The Suncor Energy oil refinery in Commerce City spewed harmful pollutants into the atmosphere Wednesday night after extreme cold triggered a shutdown across the plant’s operations.
The excess emissions included hydrogen sulfide, sulfur dioxide, opacity and visible emissions, said Leah Schleifer, a Colorado Department of Public Health and Environment spokeswoman.
The excess emissions listed by CDPHE were:
- Hydrogen sulfide exceedance from flares at Plant 1 Main Plant Flare, Plant 2 Main Plant Flare and Plant 3 Flare
- Sulfur dioxide exceedances from the Plant 1 Sulfur Plant Incinerator
- Visible emissions limit exceedances from the Plant 1 Main Plant Flare
- Opacity exceedance from the Plant 1 Fluidized Catalytic Cracking Unit
State officials are assessing the potential public health risks as Suncor provides more information, Schleifer said.
The state’s Air Pollution Control Division, which falls under CDPHE, is reviewing air monitoring data provided by Suncor and Cultivando, a community nonprofit that serves as a watchdog over the plant’s emissions.

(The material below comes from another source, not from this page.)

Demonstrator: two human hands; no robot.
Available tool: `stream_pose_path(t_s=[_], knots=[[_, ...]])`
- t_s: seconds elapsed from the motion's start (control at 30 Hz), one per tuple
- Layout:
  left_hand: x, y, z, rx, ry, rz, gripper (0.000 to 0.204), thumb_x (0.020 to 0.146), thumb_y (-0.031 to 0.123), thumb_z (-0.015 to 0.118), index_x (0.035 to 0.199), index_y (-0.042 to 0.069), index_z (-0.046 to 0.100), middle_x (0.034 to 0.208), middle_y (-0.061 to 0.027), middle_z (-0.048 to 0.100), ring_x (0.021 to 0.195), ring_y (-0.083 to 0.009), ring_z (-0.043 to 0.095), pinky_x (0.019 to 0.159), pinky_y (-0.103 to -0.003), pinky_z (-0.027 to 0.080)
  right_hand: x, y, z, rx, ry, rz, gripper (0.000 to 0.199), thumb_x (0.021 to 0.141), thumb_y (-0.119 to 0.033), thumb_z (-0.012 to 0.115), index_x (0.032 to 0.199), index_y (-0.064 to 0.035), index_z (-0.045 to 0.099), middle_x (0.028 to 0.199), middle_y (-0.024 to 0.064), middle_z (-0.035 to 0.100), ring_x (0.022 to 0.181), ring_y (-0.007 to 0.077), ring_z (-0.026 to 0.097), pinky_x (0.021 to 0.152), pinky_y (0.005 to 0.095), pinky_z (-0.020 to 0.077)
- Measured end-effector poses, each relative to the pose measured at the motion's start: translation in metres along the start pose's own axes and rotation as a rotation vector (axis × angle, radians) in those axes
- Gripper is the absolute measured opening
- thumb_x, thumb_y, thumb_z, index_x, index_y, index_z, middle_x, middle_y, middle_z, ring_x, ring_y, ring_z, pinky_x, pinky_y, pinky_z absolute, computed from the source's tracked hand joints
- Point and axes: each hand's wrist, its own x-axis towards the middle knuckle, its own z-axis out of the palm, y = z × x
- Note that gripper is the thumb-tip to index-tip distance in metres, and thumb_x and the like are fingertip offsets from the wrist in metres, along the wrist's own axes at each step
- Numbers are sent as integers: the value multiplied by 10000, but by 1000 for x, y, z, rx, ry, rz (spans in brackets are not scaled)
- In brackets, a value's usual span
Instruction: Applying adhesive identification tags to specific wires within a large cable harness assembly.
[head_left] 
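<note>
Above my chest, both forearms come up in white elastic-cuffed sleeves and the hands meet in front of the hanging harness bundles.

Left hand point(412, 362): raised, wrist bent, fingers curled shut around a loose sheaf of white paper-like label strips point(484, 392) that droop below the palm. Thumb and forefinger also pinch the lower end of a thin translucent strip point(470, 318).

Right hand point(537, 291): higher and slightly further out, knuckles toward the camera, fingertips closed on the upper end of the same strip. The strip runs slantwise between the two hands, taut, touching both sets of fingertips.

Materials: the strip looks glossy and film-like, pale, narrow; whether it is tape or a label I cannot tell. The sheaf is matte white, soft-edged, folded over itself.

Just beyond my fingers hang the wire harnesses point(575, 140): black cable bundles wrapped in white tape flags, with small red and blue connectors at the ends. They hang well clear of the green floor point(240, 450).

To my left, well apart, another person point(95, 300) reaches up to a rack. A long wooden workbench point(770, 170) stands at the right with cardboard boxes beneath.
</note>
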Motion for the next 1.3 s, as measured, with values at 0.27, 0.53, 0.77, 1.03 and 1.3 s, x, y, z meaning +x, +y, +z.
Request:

So far, inspectors believe hydrogen sulfide and sulfur dioxide levels are below the levels that cause adverse health effects, she said.
“We will continue to assess available data and information over the coming days to better understand any potential risk associated with the upset,” Schleifer wrote in an email to Pointypress.
Loa Esquilin Garcia, a Suncor spokeswoman, declined to comment Thursday when asked about the shutdown.
The shutdown started at 8 p.m. Wednesday when cold weather caused Suncor’s hydrogen plant to trip, creating a cascading effect throughout the refinery, Schleifer said. At 3 a.m. Thursday, Suncor sent emergency notifications via text, phone call and email to community members who are registered to receive such alerts.
The shutdown was ongoing as of 1 p.m. Friday, Schleifer said. Some units remain offline and others are operating at a minimal rate.
“Suncor is required to provide additional reporting to CDPHE as long as this incident is ongoing and we will continue to review and assess those data to inform our response and provide necessary updates to the public. Based on current data, we do not anticipate significant updates over the weekend,” Schleifer said. “As we continue to investigate this issue, we intend to take any necessary enforcement actions as determined by our experts and available data.”
Suncor is the only oil and gas refinery in Colorado and processes about 98,000 barrels of oil a day. It also manufactures most of the asphalt used to pave Colorado’s roads.
But the refinery is the largest single source of air pollution in the state and is under intense scrutiny because of multiple air pollution violations. In 2020, the company agreed to a $9 million settlement with the state for its violations, and that settlement included more community air monitoring.
Last summer, Suncor installed new automated shutdown systems inside two gasoline-producing plants at its Commerce City refinery to prevent a repeat of a 2019 malfunction that blasted a clay-like substance into the surrounding neighborhood.